■ **EXERCISE DESCRIPTION**
Copy every line of the data exactly, leaving nothing out.
---- MATERIAL FOR THIS TASK
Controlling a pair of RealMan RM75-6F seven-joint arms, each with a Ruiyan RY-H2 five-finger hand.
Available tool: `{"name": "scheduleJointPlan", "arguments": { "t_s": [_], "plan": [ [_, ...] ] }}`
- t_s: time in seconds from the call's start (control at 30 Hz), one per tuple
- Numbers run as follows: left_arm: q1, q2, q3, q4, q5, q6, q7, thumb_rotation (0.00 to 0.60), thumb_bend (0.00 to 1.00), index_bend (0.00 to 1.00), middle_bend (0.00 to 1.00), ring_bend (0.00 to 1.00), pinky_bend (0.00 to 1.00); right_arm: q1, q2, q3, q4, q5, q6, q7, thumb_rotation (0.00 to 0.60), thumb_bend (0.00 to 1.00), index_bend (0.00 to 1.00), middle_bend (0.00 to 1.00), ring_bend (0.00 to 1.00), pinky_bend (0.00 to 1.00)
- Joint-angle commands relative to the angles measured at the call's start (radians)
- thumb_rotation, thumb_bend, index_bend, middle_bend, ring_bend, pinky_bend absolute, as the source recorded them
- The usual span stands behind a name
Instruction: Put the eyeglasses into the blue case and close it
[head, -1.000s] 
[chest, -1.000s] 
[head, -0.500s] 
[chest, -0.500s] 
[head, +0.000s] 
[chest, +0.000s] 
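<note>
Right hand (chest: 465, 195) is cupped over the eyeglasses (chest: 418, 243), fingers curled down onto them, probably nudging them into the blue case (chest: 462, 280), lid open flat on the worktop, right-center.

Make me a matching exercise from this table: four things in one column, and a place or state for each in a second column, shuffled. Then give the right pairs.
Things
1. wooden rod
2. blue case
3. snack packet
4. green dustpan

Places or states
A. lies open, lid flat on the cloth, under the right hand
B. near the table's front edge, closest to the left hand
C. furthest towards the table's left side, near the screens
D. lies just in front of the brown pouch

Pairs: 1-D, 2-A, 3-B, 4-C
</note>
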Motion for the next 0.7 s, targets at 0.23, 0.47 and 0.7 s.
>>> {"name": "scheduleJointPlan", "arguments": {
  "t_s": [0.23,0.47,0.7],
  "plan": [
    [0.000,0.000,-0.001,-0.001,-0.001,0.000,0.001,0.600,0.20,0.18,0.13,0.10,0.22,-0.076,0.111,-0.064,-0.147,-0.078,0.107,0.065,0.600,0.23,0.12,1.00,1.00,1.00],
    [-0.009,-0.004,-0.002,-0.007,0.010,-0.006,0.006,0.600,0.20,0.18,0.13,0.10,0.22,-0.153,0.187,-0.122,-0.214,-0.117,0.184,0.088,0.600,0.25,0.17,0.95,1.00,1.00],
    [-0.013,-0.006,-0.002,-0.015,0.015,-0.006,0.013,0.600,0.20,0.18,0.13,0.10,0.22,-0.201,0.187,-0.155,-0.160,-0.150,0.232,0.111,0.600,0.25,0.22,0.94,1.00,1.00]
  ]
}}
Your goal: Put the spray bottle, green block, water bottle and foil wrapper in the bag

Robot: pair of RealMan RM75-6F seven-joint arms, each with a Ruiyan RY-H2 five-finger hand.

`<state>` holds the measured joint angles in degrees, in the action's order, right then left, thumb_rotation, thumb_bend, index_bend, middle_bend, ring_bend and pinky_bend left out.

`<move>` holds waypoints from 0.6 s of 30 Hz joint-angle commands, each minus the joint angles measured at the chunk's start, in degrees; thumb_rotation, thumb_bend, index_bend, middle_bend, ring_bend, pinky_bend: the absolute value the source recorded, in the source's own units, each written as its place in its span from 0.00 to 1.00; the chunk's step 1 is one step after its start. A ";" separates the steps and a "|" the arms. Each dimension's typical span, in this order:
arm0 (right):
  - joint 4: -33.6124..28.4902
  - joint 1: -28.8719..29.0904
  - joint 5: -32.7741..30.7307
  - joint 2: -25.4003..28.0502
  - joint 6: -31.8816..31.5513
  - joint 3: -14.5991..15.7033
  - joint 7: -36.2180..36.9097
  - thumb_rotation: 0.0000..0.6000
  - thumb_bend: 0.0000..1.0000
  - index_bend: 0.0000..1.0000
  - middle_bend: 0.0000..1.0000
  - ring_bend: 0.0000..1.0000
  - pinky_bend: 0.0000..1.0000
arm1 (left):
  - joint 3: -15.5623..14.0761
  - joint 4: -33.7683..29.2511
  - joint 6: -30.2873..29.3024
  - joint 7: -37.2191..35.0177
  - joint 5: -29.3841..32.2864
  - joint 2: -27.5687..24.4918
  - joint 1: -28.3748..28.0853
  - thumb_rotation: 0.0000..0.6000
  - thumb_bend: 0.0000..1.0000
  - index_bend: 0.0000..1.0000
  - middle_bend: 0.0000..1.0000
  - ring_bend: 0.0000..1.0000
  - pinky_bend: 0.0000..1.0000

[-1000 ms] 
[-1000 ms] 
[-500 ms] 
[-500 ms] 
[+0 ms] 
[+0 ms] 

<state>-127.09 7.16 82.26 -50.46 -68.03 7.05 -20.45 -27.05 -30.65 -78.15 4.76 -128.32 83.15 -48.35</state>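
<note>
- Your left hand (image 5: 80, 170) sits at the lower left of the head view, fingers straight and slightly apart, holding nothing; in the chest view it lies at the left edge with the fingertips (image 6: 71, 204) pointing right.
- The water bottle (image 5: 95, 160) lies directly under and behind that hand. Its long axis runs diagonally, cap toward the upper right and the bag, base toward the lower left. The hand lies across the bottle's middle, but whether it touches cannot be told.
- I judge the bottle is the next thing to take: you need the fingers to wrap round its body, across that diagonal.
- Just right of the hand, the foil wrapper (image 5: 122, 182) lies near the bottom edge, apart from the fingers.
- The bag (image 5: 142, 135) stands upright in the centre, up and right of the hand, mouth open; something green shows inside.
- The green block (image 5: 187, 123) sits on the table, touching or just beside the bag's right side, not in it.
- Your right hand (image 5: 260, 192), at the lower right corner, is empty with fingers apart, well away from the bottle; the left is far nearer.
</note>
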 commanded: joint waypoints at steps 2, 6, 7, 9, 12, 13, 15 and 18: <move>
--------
■ **WRITTEN SOLUTION**
Controlling a pair of RealMan RM75-6F seven-joint arms, each with a Ruiyan RY-H2 five-finger hand.
Available tool: `{"name": "scheduleJointPlan", "arguments": { "t_s": [_], "plan": [ [_, ...] ] }}`
- t_s: time in seconds from the call's start (control at 30 Hz), one per tuple
- Numbers run as follows: left_arm: q1, q2, q3, q4, q5, q6, q7, thumb_rotation (0.00 to 0.60), thumb_bend (0.00 to 1.00), index_bend (0.00 to 1.00), middle_bend (0.00 to 1.00), ring_bend (0.00 to 1.00), pinky_bend (0.00 to 1.00); right_arm: q1, q2, q3, q4, q5, q6, q7, thumb_rotation (0.00 to 0.60), thumb_bend (0.00 to 1.00), index_bend (0.00 to 1.00), middle_bend (0.00 to 1.00), ring_bend (0.00 to 1.00), pinky_bend (0.00 to 1.00)
- Joint-angle commands relative to the angles measured at the call's start (radians)
- thumb_rotation, thumb_bend, index_bend, middle_bend, ring_bend, pinky_bend absolute, as the source recorded them
- The usual span stands behind a name
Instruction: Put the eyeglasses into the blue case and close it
[head, -1.000s] 
[chest, -1.000s] 
[head, -0.500s] 
[chest, -0.500s] 
[head, +0.000s] 
[chest, +0.000s] 
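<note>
Right hand (chest: 465, 195) is cupped over the eyeglasses (chest: 418, 243), fingers curled down onto them, probably nudging them into the blue case (chest: 462, 280), lid open flat on the worktop, right-center.

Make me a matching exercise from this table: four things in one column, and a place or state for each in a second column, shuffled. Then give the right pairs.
Things
1. wooden rod
2. blue case
3. snack packet
4. green dustpan

Places or states
A. lies open, lid flat on the cloth, under the right hand
B. near the table's front edge, closest to the left hand
C. furthest towards the table's left side, near the screens
D. lies just in front of the brown pouch

Pairs: 1-D, 2-A, 3-B, 4-C
</note>
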Motion for the next 0.7 s, targets at 0.23, 0.47 and 0.7 s.
>>> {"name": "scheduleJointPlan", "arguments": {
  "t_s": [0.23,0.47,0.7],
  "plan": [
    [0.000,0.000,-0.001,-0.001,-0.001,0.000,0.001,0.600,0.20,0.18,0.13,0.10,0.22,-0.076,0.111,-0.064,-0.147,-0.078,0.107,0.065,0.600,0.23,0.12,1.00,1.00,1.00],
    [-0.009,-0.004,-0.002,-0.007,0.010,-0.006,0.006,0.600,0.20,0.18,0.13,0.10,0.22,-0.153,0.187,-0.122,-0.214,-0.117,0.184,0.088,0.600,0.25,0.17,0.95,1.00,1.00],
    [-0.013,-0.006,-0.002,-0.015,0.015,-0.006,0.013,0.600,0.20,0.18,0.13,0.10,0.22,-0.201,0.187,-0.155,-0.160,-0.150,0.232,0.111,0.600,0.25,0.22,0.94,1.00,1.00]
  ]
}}
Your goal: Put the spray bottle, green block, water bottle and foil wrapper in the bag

Robot: pair of RealMan RM75-6F seven-joint arms, each with a Ruiyan RY-H2 five-finger hand.

`<state>` holds the measured joint angles in degrees, in the action's order, right then left, thumb_rotation, thumb_bend, index_bend, middle_bend, ring_bend and pinky_bend left out.

`<move>` holds waypoints from 0.6 s of 30 Hz joint-angle commands, each minus the joint angles measured at the chunk's start, in degrees; thumb_rotation, thumb_bend, index_bend, middle_bend, ring_bend, pinky_bend: the absolute value the source recorded, in the source's own units, each written as its place in its span from 0.00 to 1.00; the chunk's step 1 is one step after its start. A ";" separates the steps and a "|" the arms. Each dimension's typical span, in this order:
arm0 (right):
  - joint 4: -33.6124..28.4902
  - joint 1: -28.8719..29.0904
  - joint 5: -32.7741..30.7307
  - joint 2: -25.4003..28.0502
  - joint 6: -31.8816..31.5513
  - joint 3: -14.5991..15.7033
  - joint 7: -36.2180..36.9097
  - thumb_rotation: 0.0000..0.6000
  - thumb_bend: 0.0000..1.0000
  - index_bend: 0.0000..1.0000
  - middle_bend: 0.0000..1.0000
  - ring_bend: 0.0000..1.0000
  - pinky_bend: 0.0000..1.0000
arm1 (left):
  - joint 3: -15.5623..14.0761
  - joint 4: -33.7683..29.2511
  - joint 6: -30.2873..29.3024
  - joint 7: -37.2191..35.0177
  - joint 5: -29.3841..32.2864
  - joint 2: -27.5687..24.4918
  - joint 1: -28.3748..28.0853
  - thumb_rotation: 0.0000..0.6000
  - thumb_bend: 0.0000..1.0000
  - index_bend: 0.0000..1.0000
  - middle_bend: 0.0000..1.0000
  - ring_bend: 0.0000..1.0000
  - pinky_bend: 0.0000..1.0000

[-1000 ms] 
[-1000 ms] 
[-500 ms] 
[-500 ms] 
[+0 ms] 
[+0 ms] 

<state>-127.09 7.16 82.26 -50.46 -68.03 7.05 -20.45 -27.05 -30.65 -78.15 4.76 -128.32 83.15 -48.35</state>
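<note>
- Your left hand (image 5: 80, 170) sits at the lower left of the head view, fingers straight and slightly apart, holding nothing; in the chest view it lies at the left edge with the fingertips (image 6: 71, 204) pointing right.
- The water bottle (image 5: 95, 160) lies directly under and behind that hand. Its long axis runs diagonally, cap toward the upper right and the bag, base toward the lower left. The hand lies across the bottle's middle, but whether it touches cannot be told.
- I judge the bottle is the next thing to take: you need the fingers to wrap round its body, across that diagonal.
- Just right of the hand, the foil wrapper (image 5: 122, 182) lies near the bottom edge, apart from the fingers.
- The bag (image 5: 142, 135) stands upright in the centre, up and right of the hand, mouth open; something green shows inside.
- The green block (image 5: 187, 123) sits on the table, touching or just beside the bag's right side, not in it.
- Your right hand (image 5: 260, 192), at the lower right corner, is empty with fingers apart, well away from the bottle; the left is far nearer.
</note>
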 commanded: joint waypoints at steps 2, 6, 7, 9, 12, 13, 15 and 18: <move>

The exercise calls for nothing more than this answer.